• **Goal of the exercise**: Your answer must be an exact transcription of every record below, with the pictures omitted.

• **Information**:
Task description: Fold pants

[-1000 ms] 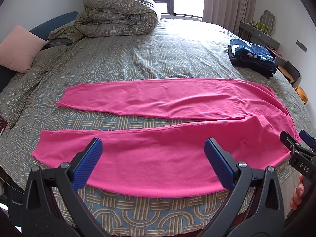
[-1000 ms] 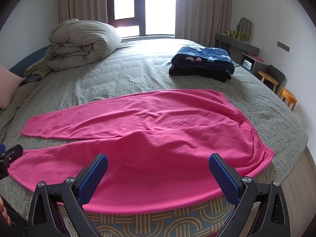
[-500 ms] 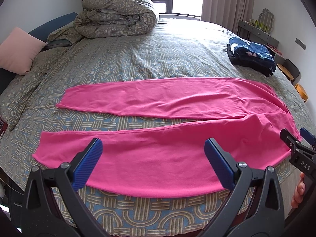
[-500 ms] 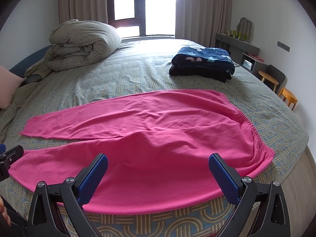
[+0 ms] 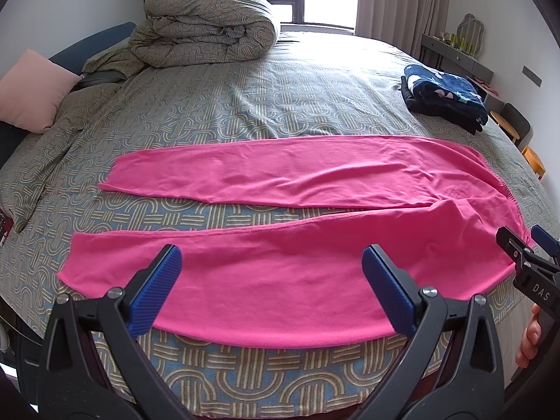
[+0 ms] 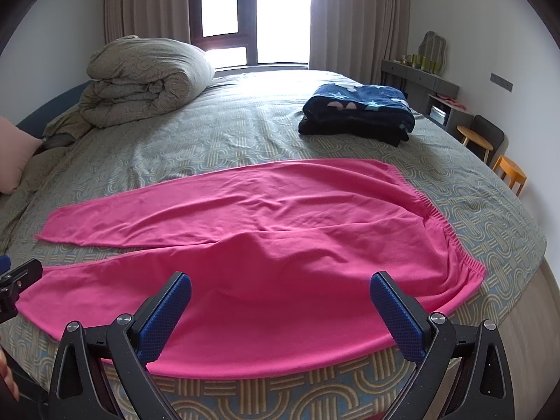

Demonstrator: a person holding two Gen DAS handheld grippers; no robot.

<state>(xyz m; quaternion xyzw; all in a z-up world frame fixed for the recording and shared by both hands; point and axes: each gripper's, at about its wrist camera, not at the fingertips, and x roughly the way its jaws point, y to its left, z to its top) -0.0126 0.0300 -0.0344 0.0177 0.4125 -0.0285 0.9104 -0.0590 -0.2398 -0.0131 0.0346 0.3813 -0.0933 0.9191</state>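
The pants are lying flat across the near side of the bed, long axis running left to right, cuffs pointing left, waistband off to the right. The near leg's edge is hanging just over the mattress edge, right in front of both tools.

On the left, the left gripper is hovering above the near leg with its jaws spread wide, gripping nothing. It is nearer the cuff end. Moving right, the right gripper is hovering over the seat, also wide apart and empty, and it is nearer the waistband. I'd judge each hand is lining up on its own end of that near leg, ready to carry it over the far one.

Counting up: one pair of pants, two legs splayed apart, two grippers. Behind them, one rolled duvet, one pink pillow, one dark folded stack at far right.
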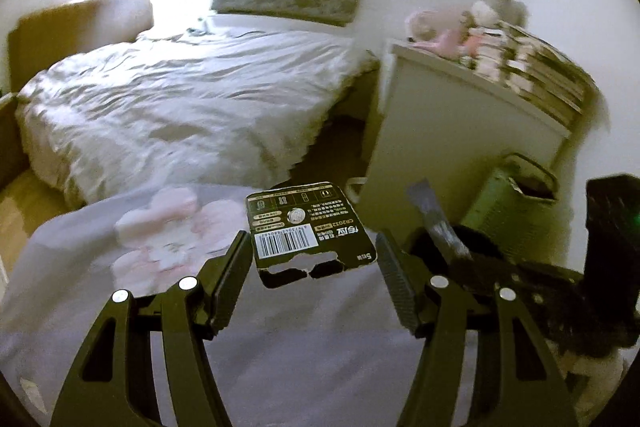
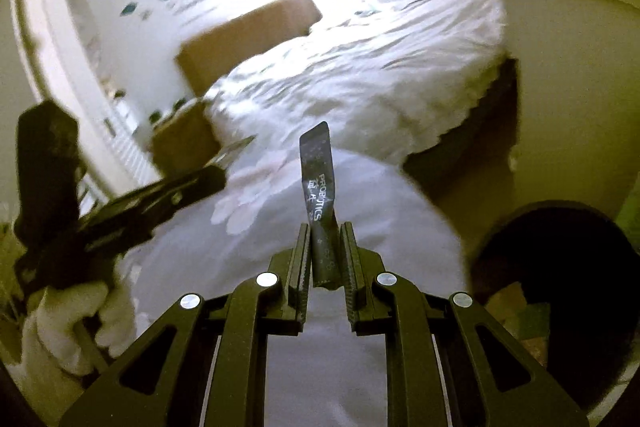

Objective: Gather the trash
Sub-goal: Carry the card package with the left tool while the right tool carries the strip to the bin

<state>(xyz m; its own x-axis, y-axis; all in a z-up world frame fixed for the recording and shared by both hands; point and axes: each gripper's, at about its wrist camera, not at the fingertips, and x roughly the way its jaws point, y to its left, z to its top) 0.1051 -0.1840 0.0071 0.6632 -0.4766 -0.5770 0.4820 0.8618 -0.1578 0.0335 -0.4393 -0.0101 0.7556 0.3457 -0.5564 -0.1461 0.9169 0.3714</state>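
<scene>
Only R view shows probiotics sachet (image 2: 318, 203) clamped in jaws; L jaws pinch battery card (image 1: 306, 231).

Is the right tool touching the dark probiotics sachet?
Touching. The right wrist view shows the right tool shut on the sachet, both pads pressed against its lower end, the rest sticking up.

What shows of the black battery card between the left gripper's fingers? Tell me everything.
The battery card is a flat piece of black printed cardboard with a white barcode, the marking CR2032 and a small round silver spot at its middle. Its print reads upside down in the left wrist view. The near edge is torn, with ragged holes. It hangs tilted above the pale flowered cover, held across its width in the left gripper, whose pads meet its side edges.
</scene>
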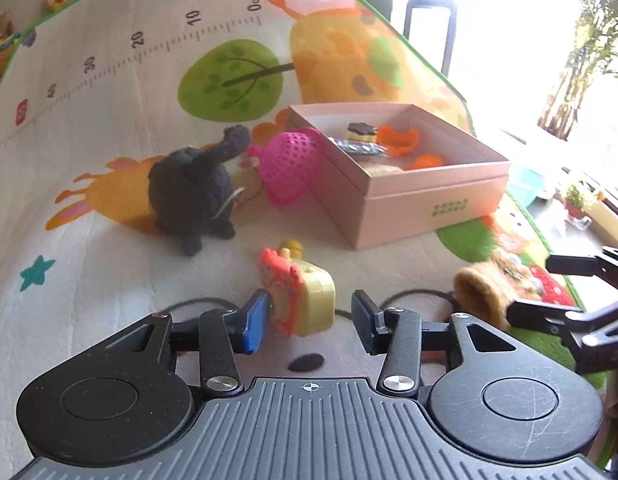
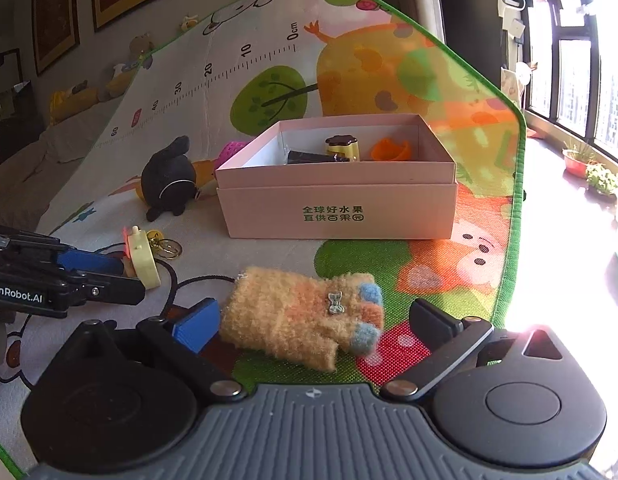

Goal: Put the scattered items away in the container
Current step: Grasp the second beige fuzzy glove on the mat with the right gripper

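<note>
The left tongs (image 1: pixel 307 312) sit low over the play mat (image 1: pixel 109 280) with a small yellow toy camera (image 1: pixel 309 300) between their pads. The toy has an orange cartoon face on its front. The blue left pad touches that face, while a narrow strip of mat shows between the toy's yellow side and the right pad, so the tongs are drawn in close but not pinching it. From the right wrist view, a gold key ring (image 2: pixel 167 248) lies on the mat just beside the toy.

The right tongs (image 2: pixel 313 320) are spread wide around a fuzzy tan glove (image 2: pixel 297 312) with blue fingertips, which lies flat on the mat. The blue pad is just beside the cuff and the other pad stands clear of the fingers.

Beyond both, the pink box (image 2: pixel 337 208) stands open on the mat. It already holds an orange piece (image 2: pixel 391 150), a yellow pudding-like toy with a dark top (image 2: pixel 343 146) and a dark wrapped item (image 2: pixel 313 157). A pink plastic strainer (image 1: pixel 291 164) leans against the box's far left wall, and a black plush toy (image 1: pixel 193 188) sits just beside the strainer. Bright window light washes out the right edge.
</note>
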`<state>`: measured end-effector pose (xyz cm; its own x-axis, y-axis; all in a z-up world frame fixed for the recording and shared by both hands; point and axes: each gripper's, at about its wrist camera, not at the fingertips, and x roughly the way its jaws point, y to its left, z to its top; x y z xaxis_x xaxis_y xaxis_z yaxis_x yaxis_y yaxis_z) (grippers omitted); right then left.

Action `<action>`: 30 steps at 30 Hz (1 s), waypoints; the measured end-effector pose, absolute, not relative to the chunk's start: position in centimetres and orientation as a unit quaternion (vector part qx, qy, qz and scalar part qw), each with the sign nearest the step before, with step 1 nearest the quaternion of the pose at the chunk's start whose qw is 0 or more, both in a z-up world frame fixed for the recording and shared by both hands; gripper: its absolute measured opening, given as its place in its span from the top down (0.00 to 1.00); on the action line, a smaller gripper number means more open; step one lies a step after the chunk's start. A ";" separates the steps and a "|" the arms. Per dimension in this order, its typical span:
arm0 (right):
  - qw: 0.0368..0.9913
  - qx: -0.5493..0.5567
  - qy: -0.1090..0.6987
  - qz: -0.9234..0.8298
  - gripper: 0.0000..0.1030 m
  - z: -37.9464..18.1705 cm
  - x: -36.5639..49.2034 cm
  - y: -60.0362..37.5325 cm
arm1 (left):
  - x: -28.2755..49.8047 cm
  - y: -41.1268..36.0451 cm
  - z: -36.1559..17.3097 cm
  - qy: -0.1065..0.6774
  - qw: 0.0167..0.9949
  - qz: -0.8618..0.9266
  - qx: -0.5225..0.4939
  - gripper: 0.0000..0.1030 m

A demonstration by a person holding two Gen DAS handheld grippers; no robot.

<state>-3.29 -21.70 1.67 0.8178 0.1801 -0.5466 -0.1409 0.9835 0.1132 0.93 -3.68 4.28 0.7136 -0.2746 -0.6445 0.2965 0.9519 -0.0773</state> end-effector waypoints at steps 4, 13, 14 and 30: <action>0.953 0.032 0.290 0.082 0.01 1.7 -3.3 -21.7 | -0.8 -4.6 3.9 0.350 0.915 -0.198 0.021 0.31; 0.947 -0.054 0.305 0.088 0.01 2.1 -3.5 -20.2 | -1.4 -4.6 4.3 0.324 0.933 -0.153 0.023 0.08; 0.947 -0.076 0.300 0.091 0.01 2.4 -3.7 -19.8 | -1.5 -4.4 4.3 0.320 0.935 -0.152 0.015 0.07; 0.922 -0.036 0.378 0.081 0.04 1.0 1.2 -18.8 | -1.6 -2.1 1.5 0.323 0.939 -0.096 -0.069 0.02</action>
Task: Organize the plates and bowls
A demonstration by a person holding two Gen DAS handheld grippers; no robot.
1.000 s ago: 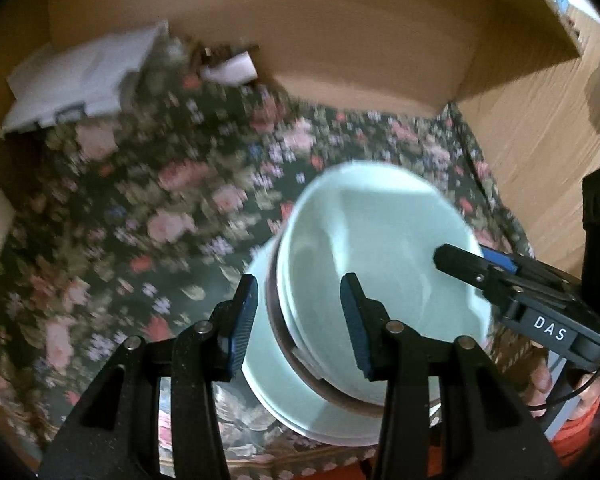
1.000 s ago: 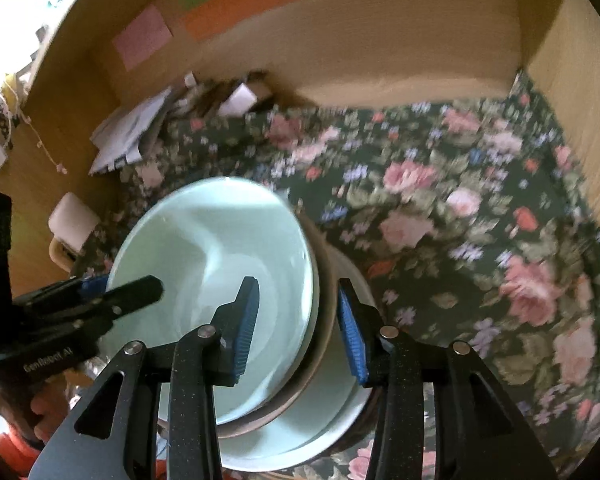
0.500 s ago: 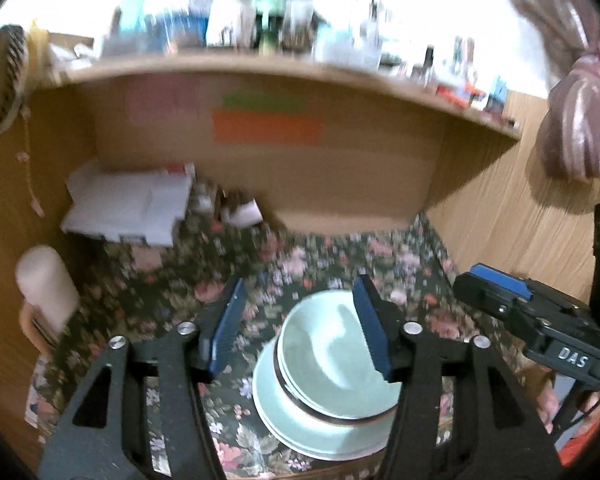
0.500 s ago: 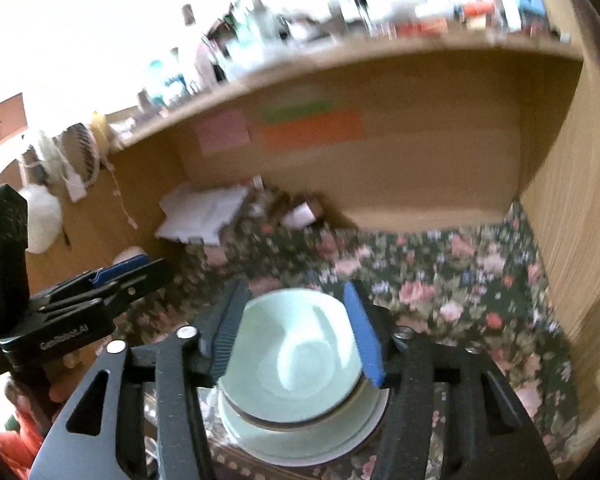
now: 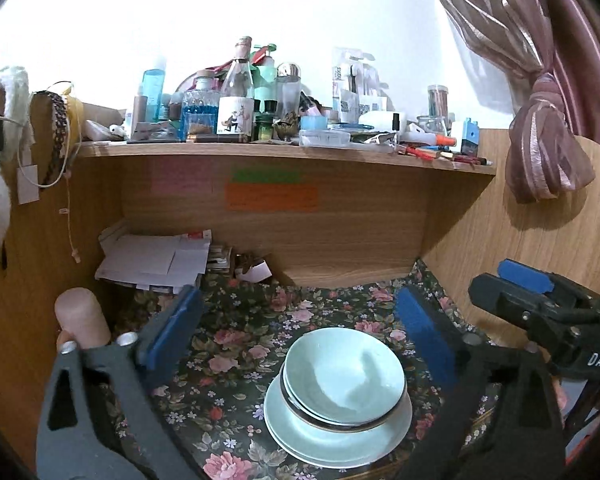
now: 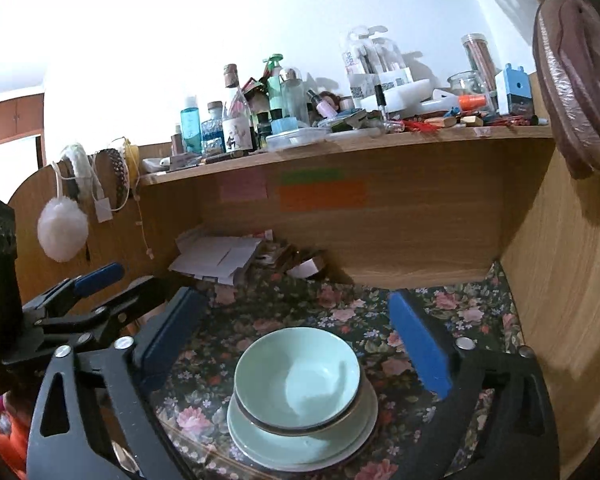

• **Task result**:
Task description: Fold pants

[-1000 ms] 
[-1000 ms] 
[-500 ms] 
[-500 ms] 
[+0 ms] 
[+0 ms] 

Demonstrator: a person holding two Gen DAS handheld grippers; no robot.

<state>(xyz m; quaternion xyzw; all in a z-up world frame fixed for the recording and shared by both hands; point and axes: each gripper's, at about its wrist camera, not at the fingertips, and x roughly the way its jaws point, y to its left, z to its top) -0.0126 0.0300 -0.0344 0.0177 0.4125 -0.0285 0.9104 -0.0590 -0.2398 -0.0131 0.0346 0.3813 -0.0933 0.9191</state>
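The pants are lying flat across the near side of the bed, long axis running left to right, cuffs pointing left, waistband off to the right. The near leg's edge is hanging just over the mattress edge, right in front of both tools.

On the left, the left gripper is hovering above the near leg with its jaws spread wide, gripping nothing. It is nearer the cuff end. Moving right, the right gripper is hovering over the seat, also wide apart and empty, and it is nearer the waistband. I'd judge each hand is lining up on its own end of that near leg, ready to carry it over the far one.

Counting up: one pair of pants, two legs splayed apart, two grippers. Behind them, one rolled duvet, one pink pillow, one dark folded stack at far right.
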
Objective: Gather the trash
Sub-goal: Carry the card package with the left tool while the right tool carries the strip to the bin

<state>(xyz m; its own x-axis, y-axis; all in a z-up world frame fixed for the recording and shared by both hands; point and axes: each gripper's, at about its wrist camera, not at the fingertips, and x roughly the way its jaws point, y to its left, z to its top) 0.1051 -0.1840 0.0071 0.6632 -0.4766 -0.5770 0.4820 0.8618 -0.1578 0.0335 -0.4393 -0.0101 0.7556 0.3457 -0.5564 -0.1461 0.9169 0.3714</state>
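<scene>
Only R view shows probiotics sachet (image 2: 318, 203) clamped in jaws; L jaws pinch battery card (image 1: 306, 231).

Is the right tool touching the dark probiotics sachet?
Touching. The right wrist view shows the right tool shut on the sachet, both pads pressed against its lower end, the rest sticking up.

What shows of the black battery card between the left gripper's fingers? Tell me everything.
The battery card is a flat piece of black printed cardboard with a white barcode, the marking CR2032 and a small round silver spot at its middle. Its print reads upside down in the left wrist view. The near edge is torn, with ragged holes. It hangs tilted above the pale flowered cover, held across its width in the left gripper, whose pads meet its side edges.
</scene>
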
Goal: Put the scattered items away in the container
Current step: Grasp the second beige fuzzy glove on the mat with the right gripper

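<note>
The left tongs (image 1: pixel 307 312) sit low over the play mat (image 1: pixel 109 280) with a small yellow toy camera (image 1: pixel 309 300) between their pads. The toy has an orange cartoon face on its front. The blue left pad touches that face, while a narrow strip of mat shows between the toy's yellow side and the right pad, so the tongs are drawn in close but not pinching it. From the right wrist view, a gold key ring (image 2: pixel 167 248) lies on the mat just beside the toy.

The right tongs (image 2: pixel 313 320) are spread wide around a fuzzy tan glove (image 2: pixel 297 312) with blue fingertips, which lies flat on the mat. The blue pad is just beside the cuff and the other pad stands clear of the fingers.

Beyond both, the pink box (image 2: pixel 337 208) stands open on the mat. It already holds an orange piece (image 2: pixel 391 150), a yellow pudding-like toy with a dark top (image 2: pixel 343 146) and a dark wrapped item (image 2: pixel 313 157). A pink plastic strainer (image 1: pixel 291 164) leans against the box's far left wall, and a black plush toy (image 1: pixel 193 188) sits just beside the strainer. Bright window light washes out the right edge.
</note>
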`<state>`: measured end-effector pose (xyz cm; its own x-axis, y-axis; all in a z-up world frame fixed for the recording and shared by both hands; point and axes: each gripper's, at about its wrist camera, not at the fingertips, and x roughly the way its jaws point, y to its left, z to its top; x y z xaxis_x xaxis_y xaxis_z yaxis_x yaxis_y yaxis_z) (grippers omitted); right then left.

Action `<action>`: 30 steps at 30 Hz (1 s), waypoints; the measured end-effector pose, absolute, not relative to the chunk's start: position in centimetres and orientation as a unit quaternion (vector part qx, qy, qz and scalar part qw), each with the sign nearest the step before, with step 1 nearest the quaternion of the pose at the chunk's start whose qw is 0 or more, both in a z-up world frame fixed for the recording and shared by both hands; gripper: its absolute measured opening, given as its place in its span from the top down (0.00 to 1.00); on the action line, a smaller gripper number means more open; step one lies a step after the chunk's start. A ";" separates the steps and a "|" the arms. Per dimension in this order, its typical span:
arm0 (right):
  - qw: 0.0368..0.9913
  - qx: -0.5493..0.5567
  - qy: -0.1090..0.6987
  - qz: -0.9234..0.8298
  - gripper: 0.0000..0.1030 m
  - z: -37.9464..18.1705 cm
  - x: -36.5639..49.2034 cm
  - y: -60.0362..37.5325 cm
arm1 (left):
  - x: -28.2755..49.8047 cm
  - y: -41.1268..36.0451 cm
  - z: -36.1559..17.3097 cm
  - qy: -0.1065..0.6774
  - qw: 0.0167..0.9949
  - qz: -0.8618..0.9266
  - qx: -0.5225..0.4939
  - gripper: 0.0000..0.1030 m

A demonstration by a person holding two Gen DAS handheld grippers; no robot.

<state>-3.29 -21.70 1.67 0.8178 0.1801 -0.5466 -0.1409 0.9835 0.1132 0.93 -3.68 4.28 0.7136 -0.2746 -0.6445 0.2965 0.9519 -0.0773</state> end-effector waypoints at steps 4, 13, 14 and 30: <action>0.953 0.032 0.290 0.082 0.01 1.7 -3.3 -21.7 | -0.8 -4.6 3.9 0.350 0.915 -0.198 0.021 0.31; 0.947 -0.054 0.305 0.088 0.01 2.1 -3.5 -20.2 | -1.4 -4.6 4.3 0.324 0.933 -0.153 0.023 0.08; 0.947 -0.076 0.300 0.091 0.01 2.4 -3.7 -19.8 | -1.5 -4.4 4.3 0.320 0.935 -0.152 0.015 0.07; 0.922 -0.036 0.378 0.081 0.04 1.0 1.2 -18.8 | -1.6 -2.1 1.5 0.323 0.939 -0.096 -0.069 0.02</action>
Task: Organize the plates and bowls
A demonstration by a person holding two Gen DAS handheld grippers; no robot.
1.000 s ago: 
1.000 s ago: 
0.500 s ago: 
0.500 s ago: 
now: 
now: 

Nothing further remains to be added to the answer.